## EXERCISE
Please write out only the lines from the line with "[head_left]" to the line with "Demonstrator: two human", inclusive, exactly as they stand below, without the pictures.

## RECORDED INFORMATION
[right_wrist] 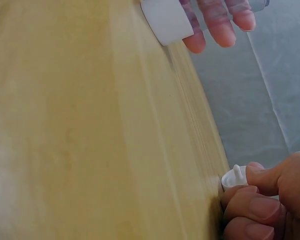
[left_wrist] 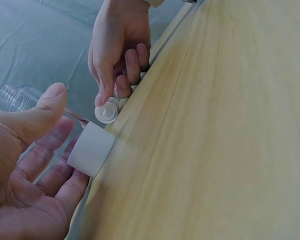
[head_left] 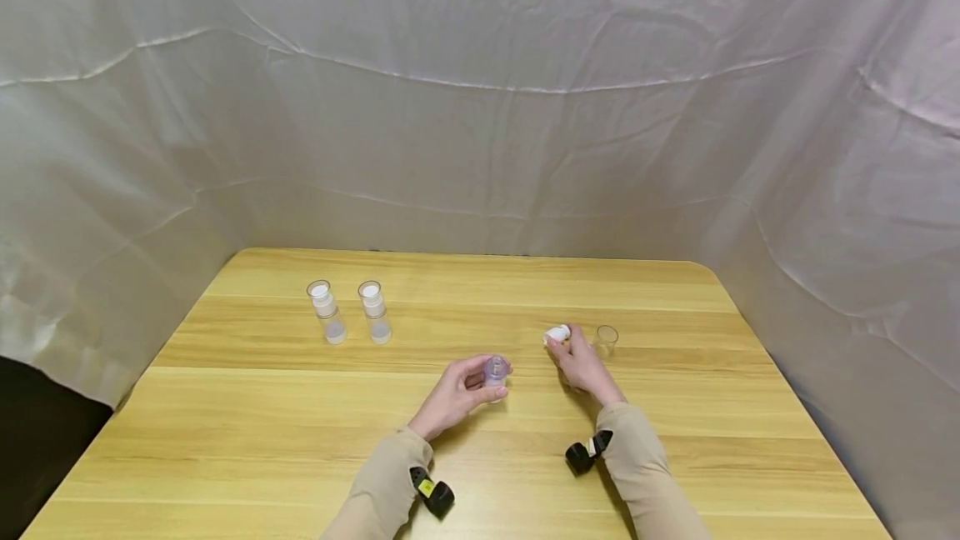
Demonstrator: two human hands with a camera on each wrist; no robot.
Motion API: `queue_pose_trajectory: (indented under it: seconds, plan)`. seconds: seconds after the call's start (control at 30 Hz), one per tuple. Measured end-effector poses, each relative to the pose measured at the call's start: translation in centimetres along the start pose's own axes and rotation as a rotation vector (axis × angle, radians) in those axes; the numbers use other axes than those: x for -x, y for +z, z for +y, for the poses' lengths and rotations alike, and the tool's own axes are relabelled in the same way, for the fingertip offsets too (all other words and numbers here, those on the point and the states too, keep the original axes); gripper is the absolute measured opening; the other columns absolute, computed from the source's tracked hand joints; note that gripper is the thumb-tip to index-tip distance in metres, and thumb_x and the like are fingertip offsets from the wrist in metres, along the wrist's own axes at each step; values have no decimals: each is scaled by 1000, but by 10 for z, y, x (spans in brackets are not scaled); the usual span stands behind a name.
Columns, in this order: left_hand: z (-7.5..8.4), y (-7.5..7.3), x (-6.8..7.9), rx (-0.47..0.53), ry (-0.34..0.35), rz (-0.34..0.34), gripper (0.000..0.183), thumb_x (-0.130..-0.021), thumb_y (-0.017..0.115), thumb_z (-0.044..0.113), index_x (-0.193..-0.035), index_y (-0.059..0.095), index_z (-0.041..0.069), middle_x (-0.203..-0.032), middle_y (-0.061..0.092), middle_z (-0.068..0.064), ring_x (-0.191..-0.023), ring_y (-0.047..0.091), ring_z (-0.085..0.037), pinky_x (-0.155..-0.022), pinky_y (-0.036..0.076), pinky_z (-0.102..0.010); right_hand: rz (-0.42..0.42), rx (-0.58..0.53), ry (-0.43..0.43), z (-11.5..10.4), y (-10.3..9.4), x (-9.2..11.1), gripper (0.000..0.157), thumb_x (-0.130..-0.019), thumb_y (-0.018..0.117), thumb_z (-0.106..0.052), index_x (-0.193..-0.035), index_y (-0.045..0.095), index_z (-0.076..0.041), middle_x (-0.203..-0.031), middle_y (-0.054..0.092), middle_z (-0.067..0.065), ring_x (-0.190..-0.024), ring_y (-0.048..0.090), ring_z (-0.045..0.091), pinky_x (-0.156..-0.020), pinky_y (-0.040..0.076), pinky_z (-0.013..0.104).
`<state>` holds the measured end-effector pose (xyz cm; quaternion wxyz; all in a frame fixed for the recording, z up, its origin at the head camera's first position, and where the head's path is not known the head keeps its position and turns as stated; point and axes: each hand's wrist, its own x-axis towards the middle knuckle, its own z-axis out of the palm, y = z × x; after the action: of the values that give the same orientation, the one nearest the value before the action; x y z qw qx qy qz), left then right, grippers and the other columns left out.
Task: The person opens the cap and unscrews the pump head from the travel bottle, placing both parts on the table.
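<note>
My left hand (head_left: 459, 394) holds a small clear bottle (head_left: 495, 373) upright at the table, thumb on one side and fingers on the other. The bottle's wide white base (left_wrist: 91, 149) shows below the fingers in the left wrist view. Farther right, my right hand (head_left: 581, 363) pinches a white pump top (head_left: 557, 335) between thumb and fingers, low over the table. A round face with a small nub shows on the pump top (right_wrist: 235, 177) in the right wrist view; the fingers hide the rest. Beside the right hand stands a clear cap (head_left: 607, 338).
Two clear bottles with white tops and clear caps, a left one (head_left: 327, 312) and a right one (head_left: 375, 312), stand upright at the back left of the wooden table (head_left: 262, 440). Grey cloth (head_left: 480, 140) hangs around the back and sides.
</note>
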<state>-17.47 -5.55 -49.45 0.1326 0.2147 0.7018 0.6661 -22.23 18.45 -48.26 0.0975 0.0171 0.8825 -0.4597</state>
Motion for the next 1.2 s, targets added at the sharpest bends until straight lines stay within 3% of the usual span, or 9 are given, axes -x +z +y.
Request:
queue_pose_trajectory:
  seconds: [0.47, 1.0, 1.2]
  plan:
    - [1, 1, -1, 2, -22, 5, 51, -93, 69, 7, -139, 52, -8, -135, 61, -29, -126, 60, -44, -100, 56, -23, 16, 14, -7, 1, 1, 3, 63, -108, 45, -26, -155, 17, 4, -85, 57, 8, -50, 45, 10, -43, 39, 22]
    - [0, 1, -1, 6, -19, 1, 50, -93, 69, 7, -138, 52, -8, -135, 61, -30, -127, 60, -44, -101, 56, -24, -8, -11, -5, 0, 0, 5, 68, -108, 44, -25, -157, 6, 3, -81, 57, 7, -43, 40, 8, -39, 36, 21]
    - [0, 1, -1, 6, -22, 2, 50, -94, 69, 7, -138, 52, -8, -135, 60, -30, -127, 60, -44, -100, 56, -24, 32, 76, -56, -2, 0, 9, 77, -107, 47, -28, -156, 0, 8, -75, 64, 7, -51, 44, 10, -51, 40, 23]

## OUTPUT OF THE EXERCISE
[head_left] 
Demonstrator: two human hands with a camera on each wrist; no robot.

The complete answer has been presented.